◆ **Exercise prompt**
In the material below, transcribe every line from the first through the line holding "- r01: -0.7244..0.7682", exactly, and stop after that line.
Start of Block
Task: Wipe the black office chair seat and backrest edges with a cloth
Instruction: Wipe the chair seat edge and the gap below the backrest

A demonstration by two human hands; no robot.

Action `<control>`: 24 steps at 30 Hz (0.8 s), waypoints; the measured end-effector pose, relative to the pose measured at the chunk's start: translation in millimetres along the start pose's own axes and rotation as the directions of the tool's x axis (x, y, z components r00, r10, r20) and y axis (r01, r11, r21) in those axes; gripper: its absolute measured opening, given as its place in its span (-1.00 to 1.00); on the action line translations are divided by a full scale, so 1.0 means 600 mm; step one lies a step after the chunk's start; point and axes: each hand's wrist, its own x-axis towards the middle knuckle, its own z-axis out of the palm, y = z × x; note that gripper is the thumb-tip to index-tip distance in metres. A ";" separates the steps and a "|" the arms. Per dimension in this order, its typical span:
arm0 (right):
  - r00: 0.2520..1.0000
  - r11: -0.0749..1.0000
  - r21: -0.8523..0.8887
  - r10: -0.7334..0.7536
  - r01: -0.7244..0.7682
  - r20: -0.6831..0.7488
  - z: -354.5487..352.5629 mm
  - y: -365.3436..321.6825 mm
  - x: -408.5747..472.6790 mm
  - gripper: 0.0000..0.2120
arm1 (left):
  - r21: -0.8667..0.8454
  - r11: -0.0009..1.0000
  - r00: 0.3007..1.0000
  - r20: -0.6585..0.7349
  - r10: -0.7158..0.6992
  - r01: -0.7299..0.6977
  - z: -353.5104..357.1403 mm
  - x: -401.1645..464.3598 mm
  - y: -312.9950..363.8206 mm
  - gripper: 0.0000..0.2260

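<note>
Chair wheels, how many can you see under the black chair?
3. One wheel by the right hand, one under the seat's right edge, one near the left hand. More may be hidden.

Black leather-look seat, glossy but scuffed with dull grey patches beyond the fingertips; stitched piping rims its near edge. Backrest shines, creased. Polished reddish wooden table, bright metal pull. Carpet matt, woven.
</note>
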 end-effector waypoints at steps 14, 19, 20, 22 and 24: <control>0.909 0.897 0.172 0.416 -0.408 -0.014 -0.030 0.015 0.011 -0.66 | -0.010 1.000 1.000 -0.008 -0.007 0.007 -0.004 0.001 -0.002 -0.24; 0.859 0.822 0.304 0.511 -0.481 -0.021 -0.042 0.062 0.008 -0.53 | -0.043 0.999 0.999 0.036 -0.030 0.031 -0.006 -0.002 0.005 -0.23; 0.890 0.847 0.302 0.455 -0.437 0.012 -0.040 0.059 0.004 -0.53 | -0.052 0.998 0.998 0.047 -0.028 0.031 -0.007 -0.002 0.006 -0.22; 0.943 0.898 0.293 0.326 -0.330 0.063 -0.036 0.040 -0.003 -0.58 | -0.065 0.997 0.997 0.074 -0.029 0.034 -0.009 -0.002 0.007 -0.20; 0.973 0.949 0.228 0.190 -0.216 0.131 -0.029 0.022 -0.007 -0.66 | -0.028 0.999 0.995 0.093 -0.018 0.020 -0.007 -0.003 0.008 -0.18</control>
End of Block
◆ **Answer for the task**
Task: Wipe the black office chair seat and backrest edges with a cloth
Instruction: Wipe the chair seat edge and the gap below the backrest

A demonstration by two human hands; no robot.

Action `<control>`: 24 steps at 30 Hz (0.8 s), waypoints; the measured end-effector pose, relative to the pose measured at the chunk's start: translation in millimetres along the start pose's own axes and rotation as the directions of the tool's x axis (x, y, z components r00, r10, r20) and y axis (r01, r11, r21) in those axes; gripper: its absolute measured opening, given as its place in its span (-1.00 to 1.00); on the action line translations are divided by a full scale, so 1.0 means 600 mm; step one lies a step after the chunk's start; point and axes: each hand's wrist, its own x-axis towards the middle knuckle, its own z-axis out of the palm, y = z × x; note that gripper is the thumb-tip to index-tip distance in metres. A ";" separates the steps and a "|" the arms. Per dimension in this order, its typical span:
arm0 (right):
  - r00: 0.2520..1.0000
  - r11: -0.0749..1.0000
  - r21: -0.8523..0.8887
  - r10: -0.7334..0.7536
  - r01: -0.7244..0.7682

Output for the exercise is complete.